* _EXERCISE_
Without skipping anything, print all of the data exactly.

* _SUPPLIED MATERIAL_
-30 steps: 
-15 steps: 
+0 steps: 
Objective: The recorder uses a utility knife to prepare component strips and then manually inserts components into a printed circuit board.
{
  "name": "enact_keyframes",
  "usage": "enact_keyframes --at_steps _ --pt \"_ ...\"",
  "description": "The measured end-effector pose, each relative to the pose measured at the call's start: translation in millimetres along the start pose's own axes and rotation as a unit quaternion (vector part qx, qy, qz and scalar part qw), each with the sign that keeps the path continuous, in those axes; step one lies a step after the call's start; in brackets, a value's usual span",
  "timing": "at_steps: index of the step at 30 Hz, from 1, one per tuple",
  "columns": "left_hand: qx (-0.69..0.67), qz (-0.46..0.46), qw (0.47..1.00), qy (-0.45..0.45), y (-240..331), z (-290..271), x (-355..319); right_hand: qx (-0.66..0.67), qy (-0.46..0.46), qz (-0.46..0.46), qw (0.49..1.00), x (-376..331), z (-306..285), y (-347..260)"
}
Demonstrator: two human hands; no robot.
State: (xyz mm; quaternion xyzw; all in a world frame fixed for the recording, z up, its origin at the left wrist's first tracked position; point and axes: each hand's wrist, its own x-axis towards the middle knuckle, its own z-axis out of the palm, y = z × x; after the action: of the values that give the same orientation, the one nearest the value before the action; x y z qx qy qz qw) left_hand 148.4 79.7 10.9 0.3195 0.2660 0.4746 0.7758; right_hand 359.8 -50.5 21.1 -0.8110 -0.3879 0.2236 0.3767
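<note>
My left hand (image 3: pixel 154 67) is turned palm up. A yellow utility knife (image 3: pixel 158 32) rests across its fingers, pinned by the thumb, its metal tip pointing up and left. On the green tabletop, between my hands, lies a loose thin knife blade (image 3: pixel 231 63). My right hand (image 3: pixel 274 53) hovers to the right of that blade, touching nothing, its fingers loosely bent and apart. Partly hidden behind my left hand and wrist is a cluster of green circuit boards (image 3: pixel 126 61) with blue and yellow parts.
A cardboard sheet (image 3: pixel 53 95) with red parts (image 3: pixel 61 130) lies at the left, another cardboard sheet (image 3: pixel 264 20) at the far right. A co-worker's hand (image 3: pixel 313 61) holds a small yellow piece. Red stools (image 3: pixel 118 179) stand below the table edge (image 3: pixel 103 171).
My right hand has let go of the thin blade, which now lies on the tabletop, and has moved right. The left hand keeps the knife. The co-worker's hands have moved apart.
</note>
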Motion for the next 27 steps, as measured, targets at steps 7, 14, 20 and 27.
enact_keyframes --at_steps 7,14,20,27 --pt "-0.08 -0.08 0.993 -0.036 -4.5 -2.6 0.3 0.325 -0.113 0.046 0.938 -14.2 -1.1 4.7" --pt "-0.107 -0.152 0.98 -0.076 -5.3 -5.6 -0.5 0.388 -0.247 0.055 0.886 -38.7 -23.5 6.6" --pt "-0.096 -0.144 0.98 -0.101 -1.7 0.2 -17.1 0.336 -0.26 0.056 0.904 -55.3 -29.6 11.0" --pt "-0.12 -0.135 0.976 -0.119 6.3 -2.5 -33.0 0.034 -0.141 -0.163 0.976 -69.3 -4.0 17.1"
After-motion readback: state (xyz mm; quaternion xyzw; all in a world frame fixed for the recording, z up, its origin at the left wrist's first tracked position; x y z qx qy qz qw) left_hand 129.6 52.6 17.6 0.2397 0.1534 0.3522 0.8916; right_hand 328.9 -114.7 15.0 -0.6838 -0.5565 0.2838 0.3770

* _TASK RESULT_
-30 steps: 
-15 steps: 
+0 steps: 
Objective: The recorder uses a utility knife to prepare component strips and then manually inserts components into a printed circuit board.
{
  "name": "enact_keyframes",
  "usage": "enact_keyframes --at_steps _ --pt \"_ ...\"",
  "description": "The measured end-effector pose, each relative to the pose measured at the call's start: translation in millimetres along the start pose's own axes and rotation as a unit quaternion (vector part qx, qy, qz and scalar part qw), each with the sign that keeps the path continuous, in those axes; step one lies a step after the call's start; in brackets, a value's usual span",
  "timing": "at_steps: index of the step at 30 Hz, from 1, one per tuple",
  "columns": "left_hand: qx (-0.69..0.67), qz (-0.46..0.46), qw (0.47..1.00), qy (-0.45..0.45), y (-240..331), z (-290..271), x (-355..319); right_hand: qx (-0.66..0.67), qy (-0.46..0.46), qz (-0.46..0.46), qw (0.49..1.00), x (-376..331), z (-306..285), y (-347..260)"
}
Demonstrator: two human hands; no robot.
State: (xyz mm; quaternion xyzw; all in a world frame fixed for the recording, z up, its origin at the left wrist's first tracked position; point and axes: each hand's wrist, its own x-axis towards the middle knuckle, its own z-axis out of the palm, y = z × x; after the action: of the values that give the same orientation, the one nearest the value before the action; x y z qx qy qz qw) left_hand 148.4 79.7 10.9 0.3195 0.2660 0.4746 0.7758; right_hand 359.8 -50.5 21.1 -0.8110 -0.3879 0.2236 0.3767
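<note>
My left hand (image 3: pixel 154 67) is turned palm up. A yellow utility knife (image 3: pixel 158 32) rests across its fingers, pinned by the thumb, its metal tip pointing up and left. On the green tabletop, between my hands, lies a loose thin knife blade (image 3: pixel 231 63). My right hand (image 3: pixel 274 53) hovers to the right of that blade, touching nothing, its fingers loosely bent and apart. Partly hidden behind my left hand and wrist is a cluster of green circuit boards (image 3: pixel 126 61) with blue and yellow parts.
A cardboard sheet (image 3: pixel 53 95) with red parts (image 3: pixel 61 130) lies at the left, another cardboard sheet (image 3: pixel 264 20) at the far right. A co-worker's hand (image 3: pixel 313 61) holds a small yellow piece. Red stools (image 3: pixel 118 179) stand below the table edge (image 3: pixel 103 171).
My right hand has let go of the thin blade, which now lies on the tabletop, and has moved right. The left hand keeps the knife. The co-worker's hands have moved apart.
</note>
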Motion for the next 27 steps, as measured, targets at steps 7, 14, 20 and 27.
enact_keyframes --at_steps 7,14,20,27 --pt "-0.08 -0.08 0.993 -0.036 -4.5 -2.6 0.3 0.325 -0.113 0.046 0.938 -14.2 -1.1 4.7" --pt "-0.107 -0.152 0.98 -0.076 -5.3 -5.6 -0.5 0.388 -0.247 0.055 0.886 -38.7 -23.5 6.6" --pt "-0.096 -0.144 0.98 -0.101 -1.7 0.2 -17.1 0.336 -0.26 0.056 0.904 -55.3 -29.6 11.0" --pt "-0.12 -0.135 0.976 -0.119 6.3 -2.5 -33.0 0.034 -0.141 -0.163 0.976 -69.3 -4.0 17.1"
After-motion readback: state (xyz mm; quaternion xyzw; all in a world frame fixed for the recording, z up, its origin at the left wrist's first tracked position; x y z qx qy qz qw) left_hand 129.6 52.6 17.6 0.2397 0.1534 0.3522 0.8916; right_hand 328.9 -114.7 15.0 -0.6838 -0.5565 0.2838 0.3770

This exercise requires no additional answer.